ハンドルネームは八尾の猫です。耽美と翻訳ミステリが大好きです。旧ブログはhttp://d.hatena.ne.jp/hachibinoneko/、メールアドレスはaae22500@pop21.odn.ne.jpです。

ジョーズ/スティーヴン・スピルバーグ監督

 長い間、多くの映画や小説に触れ続けていると、なかには「完璧」としか表現できない作品に出くわすことがある。ホラー映画としては、トビー・フーパー監督『悪魔のいけにえ』(http://d.hatena.ne.jp/hachibinoneko/20110308)がそうだった。そして、この映画もまた。
 「ホラー映画の中で、アニマル・パニックものってあんまり見たことがないな」と感じ、見ることにした作品だった。実際には、ホラーの要素も含む海洋冒険映画だった。そして、これまでに見てきた何百、あるいは千を越えるかもしれない映画の中で、もっとも面白い映画の一つだった。二時間を越える長さなのだが、それをさっぱり感じさせない。

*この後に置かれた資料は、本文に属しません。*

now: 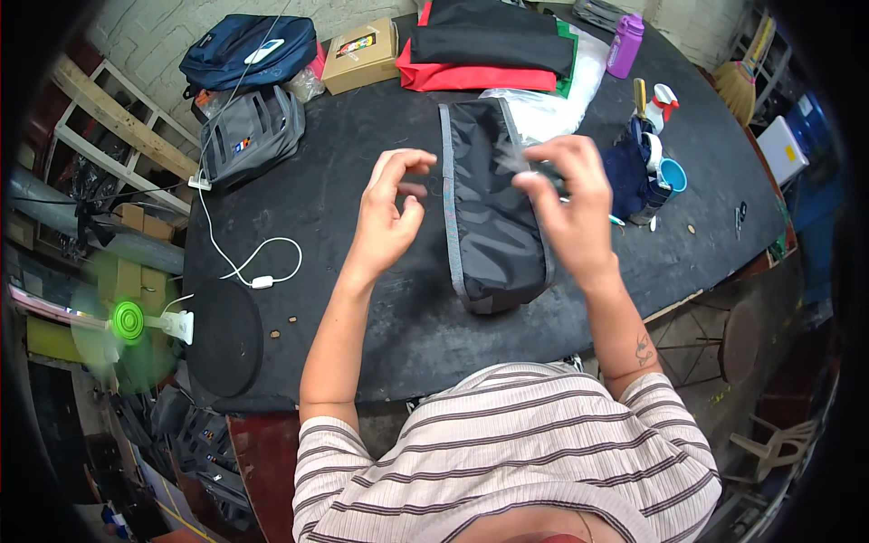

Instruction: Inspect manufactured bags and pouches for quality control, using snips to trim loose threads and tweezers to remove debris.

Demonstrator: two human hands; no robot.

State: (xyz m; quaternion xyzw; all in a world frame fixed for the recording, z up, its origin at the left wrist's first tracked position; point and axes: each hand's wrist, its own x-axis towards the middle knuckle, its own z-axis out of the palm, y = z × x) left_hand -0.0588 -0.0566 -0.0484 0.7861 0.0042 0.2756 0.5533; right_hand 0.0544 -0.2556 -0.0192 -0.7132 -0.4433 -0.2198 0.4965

 そして、この映画を撮ったとき、スピルバーグはまだ若く、二十七歳だった。なんと二十七歳!
 夏の、平和な海水浴場に、人食い鮫が現れた。しかし行政側は、もっとも町の利益が得られる季節であることを理由に、調査や閉鎖などを避け、そのため死傷者は増えた。これ以上の鮫による被害を防ぐため、町にやってきたばかりの警察署長ブロディ、海洋学者のフーパー、元軍人で漁師のクイント、個性も得意分野も異なる三人はジョーズを狩るため、船を出した。
 当方は、映画を語るとき、ホラー映画で物音や音声が巧みに使われているとき以外、ほとんど気にすることはない。しかし、この音楽……鮫が現れ、近づいてくるときの音楽は、いつまでも耳の底に残って忘れられそうにない。思わず口ずさんでみたくなるようなメロディで、現在に至るまで日本のバラエティ番組などで「近付く危険」を示すフレーズとして使われている。
 個性が異なる登場人物達、その関係の変化、なかなか姿を現さない化け物に、衝撃的な結末……どこを切り取っても最高だ。軍人時代のクイントのエピソードも強く心に残る。
 久々にこの言葉を使う。大傑作。